• [To do] Look over the lines below. Report each one that includes the string "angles".

• [Stored data]
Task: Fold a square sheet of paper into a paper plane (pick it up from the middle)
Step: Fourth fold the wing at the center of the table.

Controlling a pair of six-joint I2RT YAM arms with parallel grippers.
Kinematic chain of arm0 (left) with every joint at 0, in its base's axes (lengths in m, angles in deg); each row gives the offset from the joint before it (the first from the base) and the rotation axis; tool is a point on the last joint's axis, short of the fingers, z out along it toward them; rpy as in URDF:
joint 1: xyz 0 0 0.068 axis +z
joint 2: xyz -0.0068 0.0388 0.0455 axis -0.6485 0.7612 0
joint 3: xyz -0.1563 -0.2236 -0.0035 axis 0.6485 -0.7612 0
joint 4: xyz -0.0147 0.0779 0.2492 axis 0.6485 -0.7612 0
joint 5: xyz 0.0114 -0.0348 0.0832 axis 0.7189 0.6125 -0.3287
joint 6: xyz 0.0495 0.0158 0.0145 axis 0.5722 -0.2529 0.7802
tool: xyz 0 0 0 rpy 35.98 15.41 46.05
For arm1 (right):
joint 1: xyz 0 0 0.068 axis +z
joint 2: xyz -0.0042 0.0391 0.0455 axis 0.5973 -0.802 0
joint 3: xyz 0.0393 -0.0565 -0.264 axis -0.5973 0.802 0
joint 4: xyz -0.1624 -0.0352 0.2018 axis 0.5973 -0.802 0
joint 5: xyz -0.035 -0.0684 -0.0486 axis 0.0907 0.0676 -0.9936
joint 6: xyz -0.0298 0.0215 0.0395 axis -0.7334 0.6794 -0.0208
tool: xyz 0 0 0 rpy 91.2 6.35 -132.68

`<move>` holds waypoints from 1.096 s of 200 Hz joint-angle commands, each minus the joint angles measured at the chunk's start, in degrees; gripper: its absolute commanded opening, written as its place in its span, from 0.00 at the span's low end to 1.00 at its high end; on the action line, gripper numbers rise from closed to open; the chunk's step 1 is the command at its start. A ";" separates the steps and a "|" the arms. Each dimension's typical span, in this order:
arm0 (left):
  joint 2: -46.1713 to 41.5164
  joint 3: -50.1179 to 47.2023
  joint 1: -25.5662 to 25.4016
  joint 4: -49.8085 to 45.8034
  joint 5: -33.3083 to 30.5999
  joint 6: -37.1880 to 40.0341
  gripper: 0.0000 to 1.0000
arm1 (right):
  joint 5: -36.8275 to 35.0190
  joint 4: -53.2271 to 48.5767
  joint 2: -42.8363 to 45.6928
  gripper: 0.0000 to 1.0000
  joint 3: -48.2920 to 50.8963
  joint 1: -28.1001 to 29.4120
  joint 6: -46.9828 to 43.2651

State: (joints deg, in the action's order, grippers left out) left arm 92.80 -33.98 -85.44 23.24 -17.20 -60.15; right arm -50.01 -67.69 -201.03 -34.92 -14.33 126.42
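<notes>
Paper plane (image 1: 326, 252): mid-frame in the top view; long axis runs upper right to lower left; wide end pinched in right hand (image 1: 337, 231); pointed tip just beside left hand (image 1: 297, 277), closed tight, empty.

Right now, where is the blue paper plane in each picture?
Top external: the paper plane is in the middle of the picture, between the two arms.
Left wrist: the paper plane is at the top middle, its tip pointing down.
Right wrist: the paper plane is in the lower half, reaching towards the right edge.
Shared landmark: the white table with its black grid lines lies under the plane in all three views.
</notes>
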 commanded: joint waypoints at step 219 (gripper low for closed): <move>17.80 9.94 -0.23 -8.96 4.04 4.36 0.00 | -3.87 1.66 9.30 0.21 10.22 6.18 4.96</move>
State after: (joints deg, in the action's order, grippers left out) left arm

• [Written solution]
Kinematic chain of arm0 (left) with every joint at 0, in its base's axes (lengths in m, angles in deg); each row gives the offset from the joint before it (the first from the base) and the rotation axis; tool is a point on the last joint's axis, short of the fingers, z out along it toward them; rpy as in URDF:
`<move>` holds waypoints from 1.096 s of 200 Hz joint-angle commands, each minus the joint angles measured at the chunk's start, in degrees; gripper: its absolute commanded opening, written as its place in its span, from 0.00 at the span's low end to 1.00 at its high end; on the action line, gripper numbers rise from closed to open; the chunk's step 1 is the command at its start. A ";" separates the steps and a "|" the arms. Each dimension's typical span, in this order:

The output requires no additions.